Visitors stream to Whittier

Posted: Monday, June 12, 2000

WHITTIER (AP) -- The lure of a new stretch of pavement and a new destination is attracting visitors curious for a look at this small port town on Prince William Sound.

Kevin and Pat Cassidy of Bridgefield, Conn., were at Portage Glacier on their way to Homer when they decided to take a side trip to Whittier.

''I saw a TV show about the tunnel opening up a few days ago at home,'' Pat said, ''and four days later we're coming through it. Wow.''

Elaina Mock and Fred Hveding of Anchorage were on their way to the Kenai Peninsula when they, too, decided to take an unplanned detour through the tunnel. ''Because it's there,'' Mock said.

The $80 million tunnel opened Wednesday, and by Friday a steady stream of visitors to Whittier were making their way to Lisa's ice cream parlor and Varly's Swiftwater Seafood Cafe.

Take away the proximity to Prince William Sound and Whittier, population 280, has seemingly few attractions. No museums. No movies. No malls.

While Seward features the Alaska SeaLife Center and the state's biggest Fourth of July party and Homer boasts the Salty Dawg and the state's biggest halibut, Whittier offers the forbidding Begich Towers, which houses about 80 percent of the population, and an under-construction road from the tunnel to the town that kicks up dust whenever it isn't raining.

But day-trippers will find enough to stay busy. There are docks to walk. Berries to pick. Some fish to catch from shore. Trails to hike, especially when more snow melts. Gift shops to browse. And a number of places to eat and drink.

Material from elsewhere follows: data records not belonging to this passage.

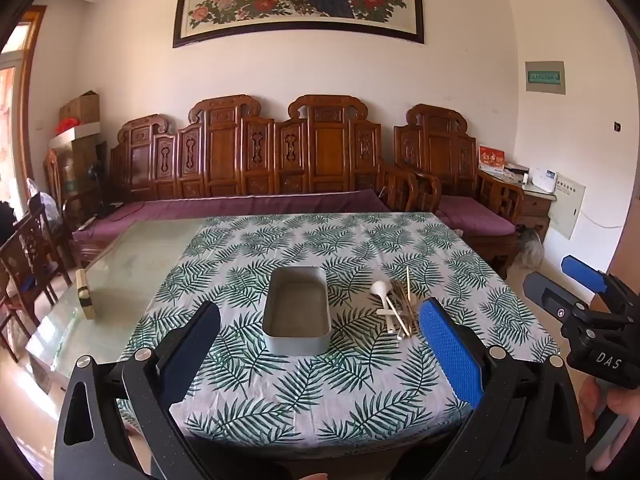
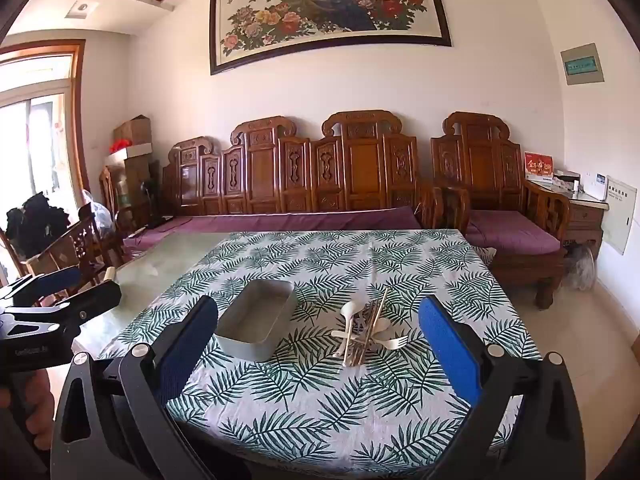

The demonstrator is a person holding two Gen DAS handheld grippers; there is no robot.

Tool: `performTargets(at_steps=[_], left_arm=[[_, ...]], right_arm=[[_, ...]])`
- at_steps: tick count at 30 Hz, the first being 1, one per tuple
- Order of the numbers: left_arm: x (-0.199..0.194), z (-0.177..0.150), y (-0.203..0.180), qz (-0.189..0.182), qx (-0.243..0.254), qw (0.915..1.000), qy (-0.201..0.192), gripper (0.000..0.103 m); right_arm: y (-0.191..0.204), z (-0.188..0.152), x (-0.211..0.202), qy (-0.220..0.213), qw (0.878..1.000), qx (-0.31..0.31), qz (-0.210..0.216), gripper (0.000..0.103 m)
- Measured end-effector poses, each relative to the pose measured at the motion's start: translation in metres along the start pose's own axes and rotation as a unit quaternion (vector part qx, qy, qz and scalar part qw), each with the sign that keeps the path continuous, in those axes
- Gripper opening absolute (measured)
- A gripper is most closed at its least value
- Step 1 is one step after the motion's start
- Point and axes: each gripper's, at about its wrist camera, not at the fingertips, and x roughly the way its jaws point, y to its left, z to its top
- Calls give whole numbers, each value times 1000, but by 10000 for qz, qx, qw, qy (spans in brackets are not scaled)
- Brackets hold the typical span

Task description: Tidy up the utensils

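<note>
A grey metal tin point(image 1: 297, 312) stands empty on the leaf-print tablecloth point(image 1: 344, 392). To its right lies a heap of utensils point(image 1: 398, 306): white spoons, a white fork, wooden chopsticks. In the right wrist view the tin point(image 2: 256, 325) is left of centre and the heap of utensils point(image 2: 366, 330) is straight ahead. My left gripper point(image 1: 320, 344) is open and empty, held above the near table edge facing the tin. My right gripper point(image 2: 320, 344) is open and empty, facing the heap. Each gripper also shows at the edge of the other's view.
The cloth covers the right part of a glass-topped table point(image 1: 132, 256). A small wooden block point(image 1: 85, 294) lies on the bare glass at the left. A carved wooden sofa point(image 1: 248, 160) with purple cushions stands behind the table. Wooden chairs point(image 1: 24, 256) stand at the left.
</note>
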Motion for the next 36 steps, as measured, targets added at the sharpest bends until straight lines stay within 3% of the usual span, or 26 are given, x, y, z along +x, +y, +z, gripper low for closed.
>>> performTargets(at_steps=[36], left_arm=[[-7, 9, -3, -4, 24, 10000, -87, 97]], right_arm=[[-1, 3, -2, -38, 10000, 2, 10, 101]])
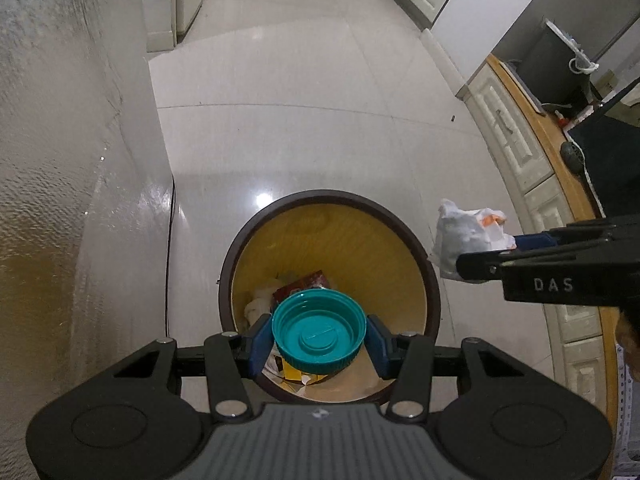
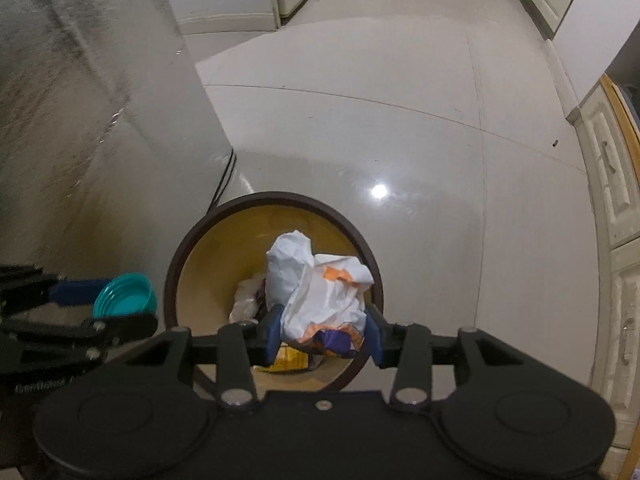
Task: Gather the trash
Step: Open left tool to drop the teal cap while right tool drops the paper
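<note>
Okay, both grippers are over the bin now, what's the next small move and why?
Probably open both and let go. The left gripper clamps the teal lid and the right gripper has the crumpled wrapper between its fingers, each directly above the bin that already holds trash.

Glossy pale tiled floor [image 1: 304,92], round dark-rimmed bin [image 1: 428,280] standing on it, black cable [image 1: 170,240] alongside
</note>
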Available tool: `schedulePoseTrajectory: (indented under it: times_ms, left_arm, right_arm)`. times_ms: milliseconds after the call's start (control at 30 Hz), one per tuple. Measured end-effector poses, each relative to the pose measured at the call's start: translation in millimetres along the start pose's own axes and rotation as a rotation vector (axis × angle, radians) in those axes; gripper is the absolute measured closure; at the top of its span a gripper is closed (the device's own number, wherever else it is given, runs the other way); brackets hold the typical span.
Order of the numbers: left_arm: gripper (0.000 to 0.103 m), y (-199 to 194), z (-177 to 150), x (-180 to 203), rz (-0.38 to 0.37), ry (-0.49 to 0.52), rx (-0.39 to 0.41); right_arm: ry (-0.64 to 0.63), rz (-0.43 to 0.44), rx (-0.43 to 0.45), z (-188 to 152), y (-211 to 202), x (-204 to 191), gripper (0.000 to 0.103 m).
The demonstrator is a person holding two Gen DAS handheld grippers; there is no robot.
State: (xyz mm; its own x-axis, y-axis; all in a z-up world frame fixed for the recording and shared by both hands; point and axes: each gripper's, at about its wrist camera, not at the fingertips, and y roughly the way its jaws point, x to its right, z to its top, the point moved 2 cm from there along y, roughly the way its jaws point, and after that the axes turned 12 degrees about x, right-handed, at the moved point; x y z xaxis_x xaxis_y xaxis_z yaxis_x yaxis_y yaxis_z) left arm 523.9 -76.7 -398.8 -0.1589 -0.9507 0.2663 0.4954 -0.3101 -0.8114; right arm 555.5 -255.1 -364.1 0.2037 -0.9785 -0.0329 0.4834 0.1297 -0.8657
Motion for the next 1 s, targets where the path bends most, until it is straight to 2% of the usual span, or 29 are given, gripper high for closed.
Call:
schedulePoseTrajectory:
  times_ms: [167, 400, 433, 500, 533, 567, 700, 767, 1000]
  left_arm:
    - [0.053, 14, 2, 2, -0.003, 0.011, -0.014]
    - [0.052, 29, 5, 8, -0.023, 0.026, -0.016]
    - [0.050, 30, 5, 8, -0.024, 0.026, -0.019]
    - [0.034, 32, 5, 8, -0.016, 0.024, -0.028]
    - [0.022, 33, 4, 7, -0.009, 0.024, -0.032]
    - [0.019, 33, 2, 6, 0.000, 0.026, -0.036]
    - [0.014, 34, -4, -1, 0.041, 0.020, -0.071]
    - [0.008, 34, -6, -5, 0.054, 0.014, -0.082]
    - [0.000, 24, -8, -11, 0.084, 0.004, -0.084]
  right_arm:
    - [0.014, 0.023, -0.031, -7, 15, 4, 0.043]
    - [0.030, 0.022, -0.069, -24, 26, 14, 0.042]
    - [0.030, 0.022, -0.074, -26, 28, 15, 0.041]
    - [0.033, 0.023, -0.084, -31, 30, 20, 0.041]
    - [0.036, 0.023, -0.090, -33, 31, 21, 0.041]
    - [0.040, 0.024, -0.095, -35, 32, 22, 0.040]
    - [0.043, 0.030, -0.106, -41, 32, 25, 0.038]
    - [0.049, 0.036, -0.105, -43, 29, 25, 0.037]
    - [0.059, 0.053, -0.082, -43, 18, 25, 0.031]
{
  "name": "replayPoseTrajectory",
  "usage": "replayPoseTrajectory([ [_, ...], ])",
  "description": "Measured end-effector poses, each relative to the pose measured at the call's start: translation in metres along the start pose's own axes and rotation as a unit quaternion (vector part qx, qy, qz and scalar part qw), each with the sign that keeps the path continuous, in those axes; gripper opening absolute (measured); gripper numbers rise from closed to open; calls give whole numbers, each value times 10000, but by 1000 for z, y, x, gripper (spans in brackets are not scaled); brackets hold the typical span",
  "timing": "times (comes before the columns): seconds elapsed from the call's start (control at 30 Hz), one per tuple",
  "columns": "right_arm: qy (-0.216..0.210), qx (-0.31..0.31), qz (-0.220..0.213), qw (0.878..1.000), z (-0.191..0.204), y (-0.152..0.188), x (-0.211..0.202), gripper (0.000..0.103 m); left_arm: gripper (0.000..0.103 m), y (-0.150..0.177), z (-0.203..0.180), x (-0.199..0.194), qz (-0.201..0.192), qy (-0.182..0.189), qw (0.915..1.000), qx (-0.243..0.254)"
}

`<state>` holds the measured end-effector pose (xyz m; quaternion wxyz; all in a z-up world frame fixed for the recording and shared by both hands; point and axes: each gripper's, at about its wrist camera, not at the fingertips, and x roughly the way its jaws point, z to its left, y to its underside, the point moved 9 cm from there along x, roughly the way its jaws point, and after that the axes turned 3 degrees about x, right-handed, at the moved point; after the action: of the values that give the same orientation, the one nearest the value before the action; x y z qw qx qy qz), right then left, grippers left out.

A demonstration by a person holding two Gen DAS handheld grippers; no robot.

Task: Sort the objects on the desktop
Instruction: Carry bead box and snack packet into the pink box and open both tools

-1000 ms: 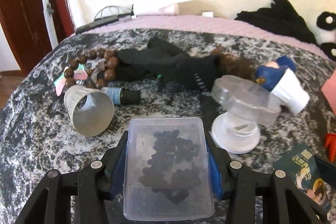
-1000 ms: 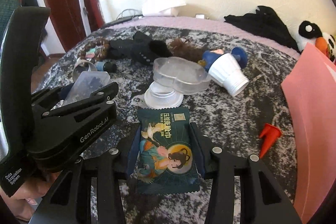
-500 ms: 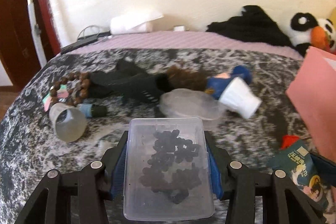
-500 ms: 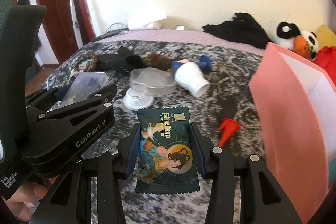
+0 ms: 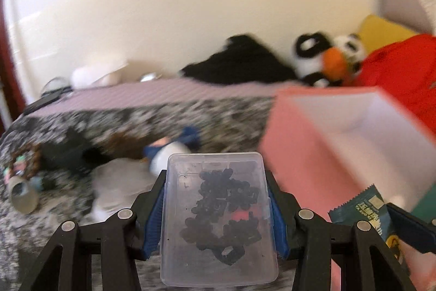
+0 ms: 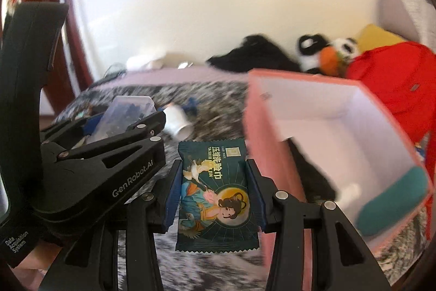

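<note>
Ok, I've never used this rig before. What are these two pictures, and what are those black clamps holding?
There is no robot arm here: a person carries a two-finger clamp in each hand, and each clamp has a wide-angle camera looking forward along its fingers. That gives one picture from the left hand and one from the right.

In the left view, the left gripper is shut on a clear plastic box with small dark pieces inside. In the right view, the right gripper is shut on a dark green packet printed with a drawn figure; the left clamp shows at that picture's left side.

Below is a grey mottled cover with a white cup lying on its side. To the right stands an open pink box with something teal already inside. Both views are blurred.
</note>
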<state>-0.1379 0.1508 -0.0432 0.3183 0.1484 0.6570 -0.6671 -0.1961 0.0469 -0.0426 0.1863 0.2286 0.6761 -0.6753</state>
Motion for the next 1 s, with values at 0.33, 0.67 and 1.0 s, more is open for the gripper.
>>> replayPoseTrajectory([
  [0.33, 693, 1483, -253, 9862, -141, 2, -26, 48, 54, -11, -119, -10, -236, 895, 9951, 355],
  [0.67, 1451, 1959, 21, 9698, -228, 29, -21, 51, 57, 20, -172, 25, 334, 1286, 9887, 688],
  [1.0, 1446, 2227, -110, 9640, -250, 32, -24, 75, 89, 24, -167, 37, 508, 1356, 9891, 266],
])
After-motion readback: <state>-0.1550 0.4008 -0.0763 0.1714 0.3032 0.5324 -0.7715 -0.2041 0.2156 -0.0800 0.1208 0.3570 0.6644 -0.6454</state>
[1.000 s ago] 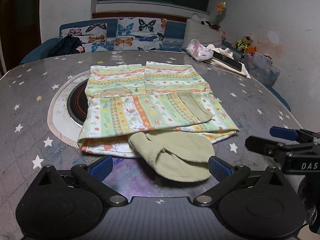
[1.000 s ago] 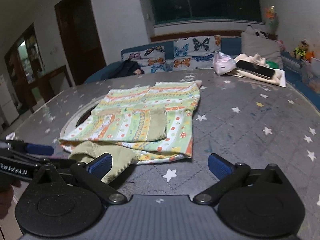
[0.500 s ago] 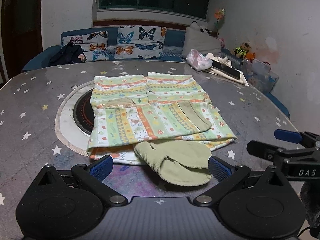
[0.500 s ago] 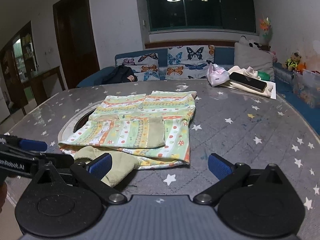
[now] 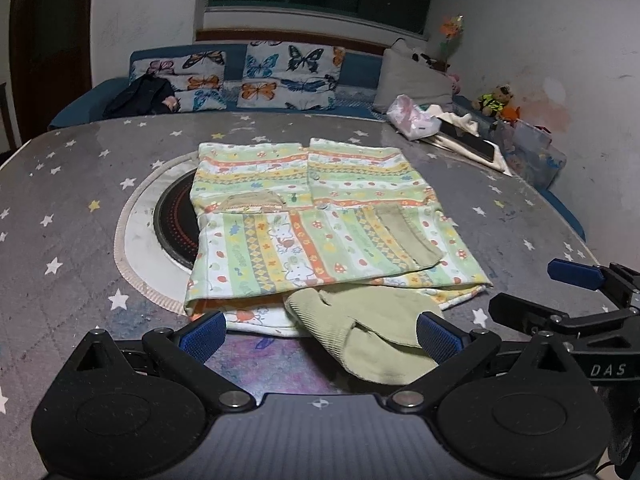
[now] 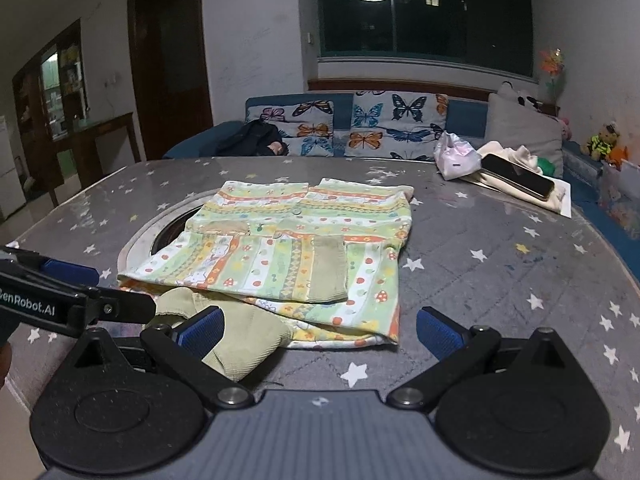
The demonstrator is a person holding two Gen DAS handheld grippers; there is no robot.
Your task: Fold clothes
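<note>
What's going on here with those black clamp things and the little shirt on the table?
A person is folding clothes with a hand-held gripper in each hand. The striped shirt lies partly folded on the star-print table, sleeves tucked across the front, its green hood sticking out at the near edge. The left gripper and right gripper are both open, holding nothing, and sit at the shirt's near edge.

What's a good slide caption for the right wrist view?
Open right tongs hover before a folded patterned garment on a star-print table.
</note>
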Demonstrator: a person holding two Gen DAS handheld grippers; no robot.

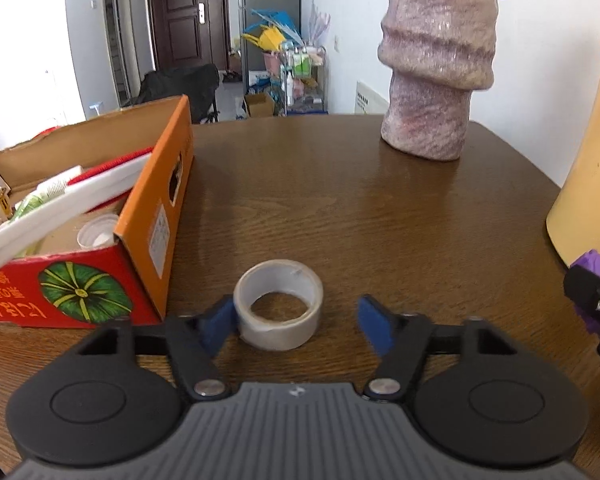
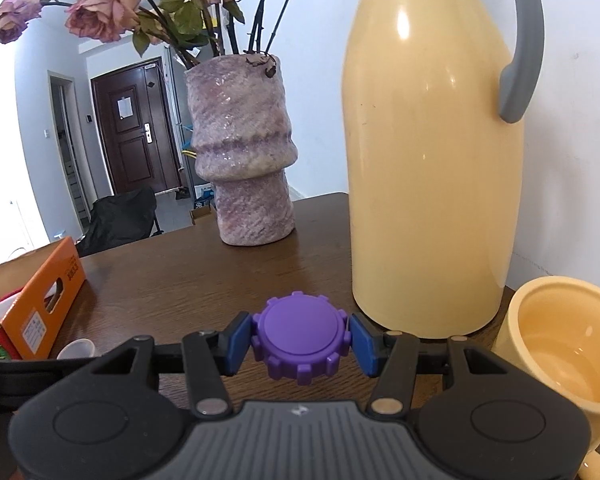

Inside the Swiftwater cafe you're likely to find Margaret Varlamos, who owns the cafe with her husband, Don. Friday's crowds were the biggest since the tunnel road opened, and after beginning the day with two gallons each of seafood chowder and clam chowder, Varlamos was making more by midafternoon.

''It was wild and crazy,'' she said after being slammed with customers at lunchtime. ''In the past we would get a rush, but we've never had people out on the ramp standing in line to get in before.''

Many customers wanted information with their lunch.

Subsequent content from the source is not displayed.